0

I'm asking for help/tips with system design.

I have some iot system with sensors PIR(motion), contactrons, temperature& humidity ... Nothing fancy.

I'm collecting, filtering the raw data the data to build some observations on top. So far I have some event_rules classes that are bound to sensors and return True/False depending on the data that's coming constantly from the queue(from sensors).

I know I need to run some periodic analyses on existing data e.g when Motion sensors are not reporting anymore or both incoming/existing that includes loading the data and analyzing data in some time window (counting/average, etc.) That time window approach could help answer the questions like:

temperature increased over 10deg in last 1h* or no motion detected for past 10mins or High/low/no movement detected over last 30mins

My silly approach was to run some semi-cron python thread that executes rules one-by-one and checks the rules output every N seconds e.g every 30sec.
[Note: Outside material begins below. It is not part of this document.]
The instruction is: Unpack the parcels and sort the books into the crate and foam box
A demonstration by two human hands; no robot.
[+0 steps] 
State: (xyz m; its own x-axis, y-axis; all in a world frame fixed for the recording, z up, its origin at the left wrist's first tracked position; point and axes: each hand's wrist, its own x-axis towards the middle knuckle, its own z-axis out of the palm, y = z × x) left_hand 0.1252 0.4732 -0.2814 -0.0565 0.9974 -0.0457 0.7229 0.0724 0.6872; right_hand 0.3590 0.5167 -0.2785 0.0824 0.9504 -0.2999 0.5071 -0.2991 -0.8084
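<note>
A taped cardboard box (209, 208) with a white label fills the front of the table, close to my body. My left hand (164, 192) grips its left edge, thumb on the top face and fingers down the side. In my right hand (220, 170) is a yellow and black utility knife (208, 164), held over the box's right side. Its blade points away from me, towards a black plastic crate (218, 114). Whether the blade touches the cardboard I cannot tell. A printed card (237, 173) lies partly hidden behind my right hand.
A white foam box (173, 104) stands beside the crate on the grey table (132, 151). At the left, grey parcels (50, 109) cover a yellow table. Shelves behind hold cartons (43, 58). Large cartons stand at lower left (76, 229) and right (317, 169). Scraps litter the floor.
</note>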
Some rules includes a state machine and handles transitions from one state to another. But this is soo baaad imho, imagine system scales-up and all of the sudden system is going to check hundreds of rules every N...seconds.

I know some generic approach is needed. How shall I tackle the case? What is the correct approach? In the uC world I'd call it how to properly generate system clock that will check the rules, but again not all at once and in a kindla configurable manner.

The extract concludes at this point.